◆ Task ◆
Going through the entries below, copy out each line that contains "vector".

:: Exercise data ::

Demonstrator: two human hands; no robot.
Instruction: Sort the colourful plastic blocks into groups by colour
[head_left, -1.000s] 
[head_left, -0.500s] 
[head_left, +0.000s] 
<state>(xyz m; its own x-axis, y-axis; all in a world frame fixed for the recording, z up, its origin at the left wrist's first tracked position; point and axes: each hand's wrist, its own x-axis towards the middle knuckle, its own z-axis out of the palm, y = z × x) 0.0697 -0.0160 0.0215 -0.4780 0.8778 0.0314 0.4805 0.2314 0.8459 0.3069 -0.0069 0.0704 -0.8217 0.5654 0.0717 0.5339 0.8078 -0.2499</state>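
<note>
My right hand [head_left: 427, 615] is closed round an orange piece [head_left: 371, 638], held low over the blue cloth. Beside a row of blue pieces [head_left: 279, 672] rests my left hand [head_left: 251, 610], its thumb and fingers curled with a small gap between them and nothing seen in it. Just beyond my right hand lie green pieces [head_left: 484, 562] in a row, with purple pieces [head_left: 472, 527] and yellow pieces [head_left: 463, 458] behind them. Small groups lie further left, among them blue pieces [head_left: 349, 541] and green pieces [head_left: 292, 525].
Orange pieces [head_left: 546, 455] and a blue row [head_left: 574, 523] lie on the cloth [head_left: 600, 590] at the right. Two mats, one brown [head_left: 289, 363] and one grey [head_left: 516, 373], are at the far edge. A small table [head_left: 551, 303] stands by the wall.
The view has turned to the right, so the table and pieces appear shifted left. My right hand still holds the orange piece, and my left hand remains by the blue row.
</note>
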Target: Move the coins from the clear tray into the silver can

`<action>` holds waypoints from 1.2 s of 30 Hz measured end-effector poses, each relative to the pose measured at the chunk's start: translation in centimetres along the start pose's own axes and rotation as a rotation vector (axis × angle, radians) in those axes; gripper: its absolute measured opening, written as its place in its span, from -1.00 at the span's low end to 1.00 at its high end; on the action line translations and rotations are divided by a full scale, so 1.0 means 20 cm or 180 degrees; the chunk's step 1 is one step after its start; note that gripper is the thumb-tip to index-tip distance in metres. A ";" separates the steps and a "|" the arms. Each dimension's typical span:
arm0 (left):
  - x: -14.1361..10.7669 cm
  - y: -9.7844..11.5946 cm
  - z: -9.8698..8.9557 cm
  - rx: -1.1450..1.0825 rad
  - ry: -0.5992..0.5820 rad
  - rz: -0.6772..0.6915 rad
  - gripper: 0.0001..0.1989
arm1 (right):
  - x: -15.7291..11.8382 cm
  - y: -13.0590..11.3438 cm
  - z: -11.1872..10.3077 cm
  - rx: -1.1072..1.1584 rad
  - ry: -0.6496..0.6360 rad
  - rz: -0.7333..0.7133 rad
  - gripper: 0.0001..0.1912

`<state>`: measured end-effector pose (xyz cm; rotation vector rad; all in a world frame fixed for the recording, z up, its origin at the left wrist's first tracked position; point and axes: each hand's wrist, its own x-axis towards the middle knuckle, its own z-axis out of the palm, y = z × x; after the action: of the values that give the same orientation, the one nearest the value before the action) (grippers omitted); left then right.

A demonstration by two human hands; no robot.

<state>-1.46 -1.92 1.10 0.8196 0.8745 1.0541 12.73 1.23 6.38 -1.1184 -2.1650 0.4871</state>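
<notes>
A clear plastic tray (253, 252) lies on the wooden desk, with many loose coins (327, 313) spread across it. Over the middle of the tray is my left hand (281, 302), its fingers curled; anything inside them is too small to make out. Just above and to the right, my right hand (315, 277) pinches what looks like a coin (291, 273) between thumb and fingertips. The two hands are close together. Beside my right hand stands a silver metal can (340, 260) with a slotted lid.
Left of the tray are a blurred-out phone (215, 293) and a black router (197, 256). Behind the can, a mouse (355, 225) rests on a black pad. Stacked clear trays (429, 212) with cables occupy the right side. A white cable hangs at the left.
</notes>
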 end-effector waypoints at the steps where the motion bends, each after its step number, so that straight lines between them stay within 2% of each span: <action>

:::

◆ Task response ◆
`<action>` holds waypoints from 1.2 s of 30 Hz measured end-effector poses, each relative to the pose measured at the chunk's start: translation in centimetres along the start pose's own axes and rotation as a rotation vector (axis × angle, radians) in those axes; gripper: its absolute measured opening, written as its place in its span, from -1.00 at the span's low end to 1.00 at its high end; on the action line translations and rotations are divided by a full scale, so 1.0 means 20 cm or 180 degrees; the chunk's step 1 is one step after its start; note that gripper is the thumb-tip to index-tip distance in metres. A ";" separates the steps and a "|" the arms. Each dimension's typical span:
`<state>`: measured end-effector pose (xyz cm; rotation vector rad; all in a world frame fixed for the recording, z up, its origin at the left wrist's first tracked position; point and axes: each hand's wrist, its own x-axis towards the middle knuckle, its own z-axis out of the palm, y = z × x; after the action: of the values that give the same orientation, the one nearest the value before the action) (grippers omitted); left then right.

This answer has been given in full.